*Required action*.
Retype the data below exactly; skip every image.

##############################

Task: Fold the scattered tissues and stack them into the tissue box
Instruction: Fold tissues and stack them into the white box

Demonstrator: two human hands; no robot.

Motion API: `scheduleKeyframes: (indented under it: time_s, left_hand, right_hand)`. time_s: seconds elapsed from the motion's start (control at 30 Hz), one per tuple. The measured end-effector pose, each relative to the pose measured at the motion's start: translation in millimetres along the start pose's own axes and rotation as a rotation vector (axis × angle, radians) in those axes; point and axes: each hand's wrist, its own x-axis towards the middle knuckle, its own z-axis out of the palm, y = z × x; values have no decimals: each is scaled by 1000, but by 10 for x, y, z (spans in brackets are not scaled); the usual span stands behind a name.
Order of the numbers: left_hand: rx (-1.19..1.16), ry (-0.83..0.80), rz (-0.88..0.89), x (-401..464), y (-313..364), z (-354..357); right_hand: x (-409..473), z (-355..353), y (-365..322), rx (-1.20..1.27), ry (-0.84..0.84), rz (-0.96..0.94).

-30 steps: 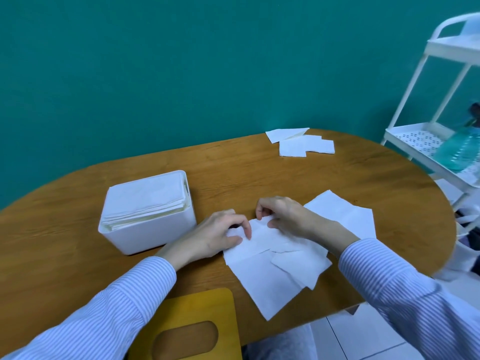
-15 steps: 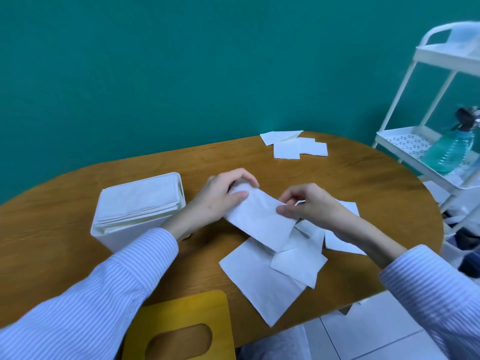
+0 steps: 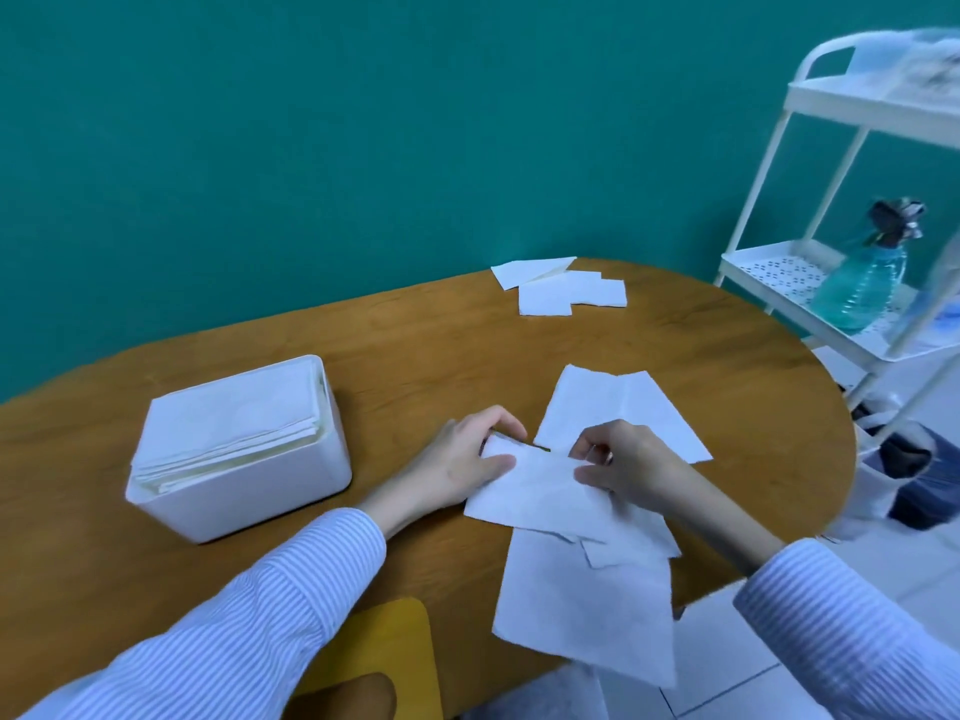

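The tissue [image 3: 540,485] I am working has come back down: half a second ago it was lifted between both hands above the pile, and now it lies low over the loose sheets at the near edge of the table [image 3: 415,350], its left end curled under. My left hand [image 3: 467,459] pinches that left end, thumb on top and fingers wrapped behind the rolled edge; my right hand [image 3: 623,465] pinches the upper right edge with fingertips drawn together. So both grips are narrow and closed on the same sheet. I read this as the fold being formed or pressed flat, not yet finished; the crease is not visible, so I cannot tell how square it is. Under it lie two or three unfolded sheets [image 3: 587,615], overlapping and partly hanging over the table edge. Another open sheet [image 3: 618,407] lies just beyond my right hand, now fully uncovered, where a second ago my wrist lay across it. The box [image 3: 244,491] stands to the left, well apart from the hands, with a stack already reaching its rim; it has not moved. A further small group of tissues [image 3: 566,291] sits at the far edge. Judgement: several sheets left, and room in the box looks tight. A white cart [image 3: 810,262] with a spray bottle [image 3: 862,288] stands to the right.
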Motion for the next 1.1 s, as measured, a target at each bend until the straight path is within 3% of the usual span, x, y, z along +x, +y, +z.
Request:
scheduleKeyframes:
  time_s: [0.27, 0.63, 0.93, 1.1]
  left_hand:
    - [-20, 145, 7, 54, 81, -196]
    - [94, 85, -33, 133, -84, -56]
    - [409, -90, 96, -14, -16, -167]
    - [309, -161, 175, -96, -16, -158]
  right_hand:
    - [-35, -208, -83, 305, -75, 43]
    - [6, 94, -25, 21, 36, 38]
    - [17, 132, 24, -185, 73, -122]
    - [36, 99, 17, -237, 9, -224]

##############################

*Task result*.
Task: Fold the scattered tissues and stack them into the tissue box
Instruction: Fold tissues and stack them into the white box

Demonstrator: two human hands; no robot.

Motion API: `scheduleKeyframes: (indented under it: time_s, left_hand, right_hand)`. time_s: seconds elapsed from the motion's start (control at 30 Hz), one per tuple. The measured end-effector pose, each relative to the pose measured at the motion's start: translation in millimetres along the start pose's own axes and rotation as a rotation vector (axis × angle, radians) in those axes; point and axes: each hand's wrist, its own x-axis towards the middle knuckle, its own z-axis out of the palm, y = z × x; values have no decimals: each is scaled by 1000, but by 10 for x, y, z (spans in brackets are not scaled); the usual span stands behind a name.
Order of the numbers: left_hand: rx (-1.19..1.16), ry (-0.83..0.80), rz (-0.88..0.89), x (-401..464), y (-313..364), z (-354..357); right_hand: x (-409..473), z (-355..353), y (-365..322), rx (-1.20..1.27), ry (-0.84..0.84), rz (-0.96..0.94).

-30 steps: 
-15 steps: 
+0 steps: 

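The tissue [image 3: 540,485] I am working has come back down: half a second ago it was lifted between both hands above the pile, and now it lies low over the loose sheets at the near edge of the table [image 3: 415,350], its left end curled under. My left hand [image 3: 467,459] pinches that left end, thumb on top and fingers wrapped behind the rolled edge; my right hand [image 3: 623,465] pinches the upper right edge with fingertips drawn together. So both grips are narrow and closed on the same sheet. I read this as the fold being formed or pressed flat, not yet finished; the crease is not visible, so I cannot tell how square it is. Under it lie two or three unfolded sheets [image 3: 587,615], overlapping and partly hanging over the table edge. Another open sheet [image 3: 618,407] lies just beyond my right hand, now fully uncovered, where a second ago my wrist lay across it. The box [image 3: 244,491] stands to the left, well apart from the hands, with a stack already reaching its rim; it has not moved. A further small group of tissues [image 3: 566,291] sits at the far edge. Judgement: several sheets left, and room in the box looks tight. A white cart [image 3: 810,262] with a spray bottle [image 3: 862,288] stands to the right.
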Motion for the next 1.1 s, as measured, a target at each bend until the straight path is within 3% of the usual span, x, y, z along +x, +y, +z.
Request:
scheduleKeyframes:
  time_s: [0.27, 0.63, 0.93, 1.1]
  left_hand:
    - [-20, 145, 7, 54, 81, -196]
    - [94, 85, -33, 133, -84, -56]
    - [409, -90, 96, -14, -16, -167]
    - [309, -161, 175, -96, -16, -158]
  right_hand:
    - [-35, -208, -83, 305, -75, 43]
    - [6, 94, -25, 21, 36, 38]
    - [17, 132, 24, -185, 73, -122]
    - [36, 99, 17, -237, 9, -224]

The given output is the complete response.